YOUR INSTRUCTIONS:
In the records below, find the line that contains "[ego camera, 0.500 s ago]" and the line that contains "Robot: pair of". Set down exactly those lines and every line between them, and nothing more.

SUPPLIED DATA:
- - - - - - -

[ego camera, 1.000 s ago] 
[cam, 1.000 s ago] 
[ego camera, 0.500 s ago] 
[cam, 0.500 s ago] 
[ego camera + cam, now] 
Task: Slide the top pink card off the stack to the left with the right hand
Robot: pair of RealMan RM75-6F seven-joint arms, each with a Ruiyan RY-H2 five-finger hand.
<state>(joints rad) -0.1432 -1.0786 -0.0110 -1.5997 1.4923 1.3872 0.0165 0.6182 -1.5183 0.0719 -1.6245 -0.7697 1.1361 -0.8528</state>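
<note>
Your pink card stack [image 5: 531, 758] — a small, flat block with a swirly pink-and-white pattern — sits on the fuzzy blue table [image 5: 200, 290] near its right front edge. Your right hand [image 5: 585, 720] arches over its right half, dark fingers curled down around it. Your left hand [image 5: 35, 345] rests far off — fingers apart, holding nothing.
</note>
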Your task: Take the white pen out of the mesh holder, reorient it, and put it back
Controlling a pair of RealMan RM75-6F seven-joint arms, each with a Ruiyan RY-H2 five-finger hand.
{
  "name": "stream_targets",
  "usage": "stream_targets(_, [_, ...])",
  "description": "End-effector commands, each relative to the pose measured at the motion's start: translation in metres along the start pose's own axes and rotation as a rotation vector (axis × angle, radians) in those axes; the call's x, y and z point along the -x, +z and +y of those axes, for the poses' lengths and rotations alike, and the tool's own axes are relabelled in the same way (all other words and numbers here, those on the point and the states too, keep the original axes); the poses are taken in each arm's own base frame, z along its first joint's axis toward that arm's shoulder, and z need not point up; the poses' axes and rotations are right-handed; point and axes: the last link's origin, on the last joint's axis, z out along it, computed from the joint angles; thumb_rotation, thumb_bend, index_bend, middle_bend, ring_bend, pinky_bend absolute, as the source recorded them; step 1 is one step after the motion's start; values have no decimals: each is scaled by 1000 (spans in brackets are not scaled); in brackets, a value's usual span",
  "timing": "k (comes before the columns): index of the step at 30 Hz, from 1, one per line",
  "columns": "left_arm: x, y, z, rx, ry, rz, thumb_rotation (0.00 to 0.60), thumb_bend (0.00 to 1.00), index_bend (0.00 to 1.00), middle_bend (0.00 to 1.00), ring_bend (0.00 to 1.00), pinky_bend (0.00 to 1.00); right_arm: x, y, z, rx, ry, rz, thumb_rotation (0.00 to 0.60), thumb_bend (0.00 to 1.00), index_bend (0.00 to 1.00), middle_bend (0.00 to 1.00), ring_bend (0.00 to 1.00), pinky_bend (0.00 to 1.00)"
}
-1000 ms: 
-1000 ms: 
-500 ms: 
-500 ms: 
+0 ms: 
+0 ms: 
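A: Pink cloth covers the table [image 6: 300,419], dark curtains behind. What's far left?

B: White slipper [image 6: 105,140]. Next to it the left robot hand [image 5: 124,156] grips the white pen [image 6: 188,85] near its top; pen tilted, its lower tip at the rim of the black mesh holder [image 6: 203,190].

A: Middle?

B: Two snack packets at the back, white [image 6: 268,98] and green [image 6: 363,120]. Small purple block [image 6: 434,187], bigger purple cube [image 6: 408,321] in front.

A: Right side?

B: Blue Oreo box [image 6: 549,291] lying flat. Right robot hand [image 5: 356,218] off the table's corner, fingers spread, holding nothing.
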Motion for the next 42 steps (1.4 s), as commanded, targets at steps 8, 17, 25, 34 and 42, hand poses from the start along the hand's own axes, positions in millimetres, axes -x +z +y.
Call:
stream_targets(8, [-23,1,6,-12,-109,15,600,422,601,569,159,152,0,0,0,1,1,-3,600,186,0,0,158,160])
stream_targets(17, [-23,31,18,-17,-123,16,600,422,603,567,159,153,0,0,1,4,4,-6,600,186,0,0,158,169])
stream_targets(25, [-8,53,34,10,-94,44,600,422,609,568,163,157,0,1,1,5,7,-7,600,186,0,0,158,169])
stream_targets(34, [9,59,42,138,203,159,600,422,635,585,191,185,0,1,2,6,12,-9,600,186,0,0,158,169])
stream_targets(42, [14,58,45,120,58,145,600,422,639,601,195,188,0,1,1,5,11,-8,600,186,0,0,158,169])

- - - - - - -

RESPONSE BOX:
[ego camera, 0.500 s ago] 
[cam, 0.500 s ago] 
[ego camera + cam, now] 
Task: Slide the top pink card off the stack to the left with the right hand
Robot: pair of RealMan RM75-6F seven-joint arms, each with a Ruiyan RY-H2 five-finger hand.

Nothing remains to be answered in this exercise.